With a task force working on a bid to bring Amazon’s second headquarters to the capital, Ottawa’s top planning guru said Tuesday it’s time for the city to step up its game when it comes to going after new business opportunities.
"I think we have to be a bit more ambitious,” Steve Willis said after a panel discussion on the future of urban planning in the National Capital Region. “We have to believe we can actually do this.”
Mr. Willis, who took over as the city’s manager of planning, infrastructure and economic development earlier this year, told the audience that Ottawa is competing against cities from all over the world in the race for talent and can’t afford to get left behind.
“We have to not take for granted that we’ll retain the people we’re educating at our universities,” he told the crowd of businesspeople gathered at law firm Borden Ladner Gervais for the event, which was sponsored by the Toronto chapter of the Urban Land Institute.
“I’m thinking as a dad, will my kids stay here or will they go? We have to stay very focused on that basic goal of giving people a reason to stay and giving them all of the benefits of staying.”
Fellow panelist John Manconi said his son, a millennial who lives in Toronto, told him recently he didn’t want to come back to his hometown because it doesn’t offer the opportunities and lifestyle many young people want.
“It’s about how liveable our downtown core is for someone at his age,” said Mr. Manconi, who heads OC Transpo. “Can we become that? One day.”

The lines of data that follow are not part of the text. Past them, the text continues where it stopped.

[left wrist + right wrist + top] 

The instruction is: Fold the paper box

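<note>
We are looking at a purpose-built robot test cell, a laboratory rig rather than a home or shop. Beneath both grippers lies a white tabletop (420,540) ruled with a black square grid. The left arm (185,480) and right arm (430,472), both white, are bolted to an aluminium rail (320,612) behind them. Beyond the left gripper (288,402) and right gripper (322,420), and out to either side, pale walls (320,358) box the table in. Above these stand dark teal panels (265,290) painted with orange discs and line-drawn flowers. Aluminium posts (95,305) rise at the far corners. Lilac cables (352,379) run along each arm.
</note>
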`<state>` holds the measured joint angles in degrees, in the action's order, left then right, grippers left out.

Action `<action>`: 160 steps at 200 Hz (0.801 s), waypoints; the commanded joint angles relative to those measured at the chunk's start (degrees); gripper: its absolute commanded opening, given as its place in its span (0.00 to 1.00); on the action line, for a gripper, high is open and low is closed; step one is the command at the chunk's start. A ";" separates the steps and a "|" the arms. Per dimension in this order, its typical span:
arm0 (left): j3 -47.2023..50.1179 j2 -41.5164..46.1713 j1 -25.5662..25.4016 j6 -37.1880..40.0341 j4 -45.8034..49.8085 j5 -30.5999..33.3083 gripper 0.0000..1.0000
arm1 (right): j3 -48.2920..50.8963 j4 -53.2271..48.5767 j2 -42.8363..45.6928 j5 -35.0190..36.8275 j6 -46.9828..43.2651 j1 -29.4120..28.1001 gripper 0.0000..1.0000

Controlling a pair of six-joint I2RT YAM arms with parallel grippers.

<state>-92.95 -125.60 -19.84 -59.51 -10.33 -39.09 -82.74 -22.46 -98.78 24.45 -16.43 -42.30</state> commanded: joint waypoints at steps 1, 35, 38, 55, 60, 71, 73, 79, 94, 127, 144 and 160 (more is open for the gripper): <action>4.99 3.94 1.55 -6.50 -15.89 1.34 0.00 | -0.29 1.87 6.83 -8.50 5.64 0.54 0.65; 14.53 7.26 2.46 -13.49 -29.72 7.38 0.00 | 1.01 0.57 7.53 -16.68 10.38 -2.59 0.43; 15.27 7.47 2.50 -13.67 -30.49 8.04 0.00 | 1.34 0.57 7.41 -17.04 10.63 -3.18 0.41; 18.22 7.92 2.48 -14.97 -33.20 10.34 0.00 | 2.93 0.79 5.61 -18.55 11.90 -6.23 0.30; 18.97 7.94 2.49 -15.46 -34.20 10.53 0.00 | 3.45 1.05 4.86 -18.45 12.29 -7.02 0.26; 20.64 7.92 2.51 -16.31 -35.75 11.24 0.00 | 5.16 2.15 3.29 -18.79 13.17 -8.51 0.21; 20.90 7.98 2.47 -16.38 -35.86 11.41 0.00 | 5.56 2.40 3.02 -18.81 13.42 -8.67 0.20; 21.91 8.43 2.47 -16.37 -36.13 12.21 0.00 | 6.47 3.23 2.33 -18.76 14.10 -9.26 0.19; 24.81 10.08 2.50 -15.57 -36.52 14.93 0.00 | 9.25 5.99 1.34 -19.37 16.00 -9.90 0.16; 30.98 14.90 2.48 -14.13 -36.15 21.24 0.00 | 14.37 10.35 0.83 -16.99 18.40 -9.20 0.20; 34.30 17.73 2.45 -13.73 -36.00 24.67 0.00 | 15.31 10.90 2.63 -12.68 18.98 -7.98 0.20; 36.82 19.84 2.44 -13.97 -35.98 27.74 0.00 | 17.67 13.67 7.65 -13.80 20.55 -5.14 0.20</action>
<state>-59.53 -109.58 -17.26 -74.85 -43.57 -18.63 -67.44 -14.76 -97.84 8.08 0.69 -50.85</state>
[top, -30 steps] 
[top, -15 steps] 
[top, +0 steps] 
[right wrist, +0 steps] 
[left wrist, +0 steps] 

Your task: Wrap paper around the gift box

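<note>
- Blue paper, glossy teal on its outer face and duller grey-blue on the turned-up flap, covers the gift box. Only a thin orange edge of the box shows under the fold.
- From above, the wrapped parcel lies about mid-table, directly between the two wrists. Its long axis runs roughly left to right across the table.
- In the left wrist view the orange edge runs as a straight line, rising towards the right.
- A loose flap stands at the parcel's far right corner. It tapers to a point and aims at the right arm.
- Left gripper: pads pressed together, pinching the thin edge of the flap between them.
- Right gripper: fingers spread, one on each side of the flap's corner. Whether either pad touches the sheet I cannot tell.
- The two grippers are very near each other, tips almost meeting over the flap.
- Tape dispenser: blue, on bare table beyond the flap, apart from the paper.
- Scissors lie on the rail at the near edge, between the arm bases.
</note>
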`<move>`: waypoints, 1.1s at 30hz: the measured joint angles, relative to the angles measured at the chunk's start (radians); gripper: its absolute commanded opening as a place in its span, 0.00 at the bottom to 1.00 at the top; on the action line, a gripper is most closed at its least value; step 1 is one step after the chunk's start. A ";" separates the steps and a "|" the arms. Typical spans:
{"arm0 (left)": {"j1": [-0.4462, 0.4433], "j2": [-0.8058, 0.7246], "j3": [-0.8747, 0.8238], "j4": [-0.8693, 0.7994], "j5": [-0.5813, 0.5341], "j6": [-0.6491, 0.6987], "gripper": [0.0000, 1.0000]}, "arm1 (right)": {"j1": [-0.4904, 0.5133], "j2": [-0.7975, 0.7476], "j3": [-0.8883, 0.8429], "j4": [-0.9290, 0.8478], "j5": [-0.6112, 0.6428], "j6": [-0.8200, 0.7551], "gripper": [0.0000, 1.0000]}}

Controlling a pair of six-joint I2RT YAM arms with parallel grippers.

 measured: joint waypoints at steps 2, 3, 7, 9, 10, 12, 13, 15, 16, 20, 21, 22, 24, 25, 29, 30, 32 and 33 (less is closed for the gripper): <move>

Ottawa Mayor Jim Watson is slated to tour Amazon headquarters in Seattle on Thursday as part of the city’s fact-finding efforts for its HQ2 bid. Amazon has said it plans to spend $5 billion US to develop the new site, which will eventually house up to 50,000 workers.
Mr. Willis said he believes the city checks off almost all the boxes the tech giant is looking for, including a well-educated workforce and world-class research facilities.
“I think it’s fair to say if Amazon (comes to Canada) … we’ve got a hell of a good chance of it coming to Ottawa,” he said. “We think our main competition is Toronto and, with all due respect to ... those who live in Toronto, we actually think we’ve got a much better infrastructure here already. I think we have a lot going for us here."
Mr. Willis said even if Ottawa fails to land Amazon’s HQ2, the city will have gained valuable experience for the next time a similar opportunity comes around.
“One of the things that we need to keep in mind is Ottawa does bids like this all the time,” Mr. Willis said. “For us, there’s nothing to be lost bidding because we already know how to do it. If we don’t get the main (headquarters), there’s certainly other things Amazon’s doing that we’re very interested in getting, too. Learning to bid (on projects) like this is terribly important for us. I think it’s absolutely worthwhile to go for this, and I think we’ve got a really great offer.”
Still, Mr. Manconi said the city needs to find ways to revitalize underused assets such as Sparks Street in an effort to put the region on the map with the Amazons of the world and the people who work for them.
"I think we have to be a bit more ambitious... we have to believe we can actually do this."
He said Ottawa is still often perceived as a second-tier city, describing a dinner he had in the ByWard Market on Monday night with guests from Germany and Toronto.
“Their line was, ‘It’s pretty good – for Ottawa,’” he said to laughter.
Mr. Willis, who oversaw the bidding competition to redevelop LeBreton Flats in his previous job at the NCC, said he’s working on cutting red tape at City Hall to make it easier for developers and other entrepreneurs to pursue the kind of projects that fuel economic growth and add new vitality to areas such as the ByWard Market.
“‘Just get it done’ is a good mantra. We have to be creative in our strategies, we have to be responsive to feedback.”
In an interview with OBJ after the discussion, Mr. Willis said builders and private citizens alike have told him there are too many layers of bureaucracy involved in approving development applications and other planning decisions at City Hall.
“We need to just review our own processes and make sure that files aren’t getting handed off to too many different people along the way. This is not sexy, but it is hard work that we need to do in order to make the process more effective.”
City caught off-guard
Mr. Willis told the audience Tuesday he thinks city planners were caught off-guard by the influx of tech firms such as Shopify that have chosen to set up shop in the downtown core, and the city’s infrastructure has yet to catch up.
He said the Confederation light-rail line will help spur new housing and economic development near transit hubs downtown and in places such as Bayview Station, where Trinity Development Group is spearheading a massive project to build three mixed-use highrises of at least 50 stories.
But Mr. Willis added his department can’t ignore the need for more economic diversity in suburban neighbourhoods such as Orleans and Barrhaven.
“The challenge for us is … helping some of those areas that don’t have this advantage” of being near LRT stations, he told the crowd. “We would like to get jobs located in outlying areas.”
That will require sitting down with the private sector to figure out exactly what services employers need to make those parts of town more attractive to business, he explained after the presentation.
“They want to find the type of office space that meets their needs, they want to have the amenities that their employees are going to need,” he said. “It’s about finding that marriage of all those different elements to make it actually work."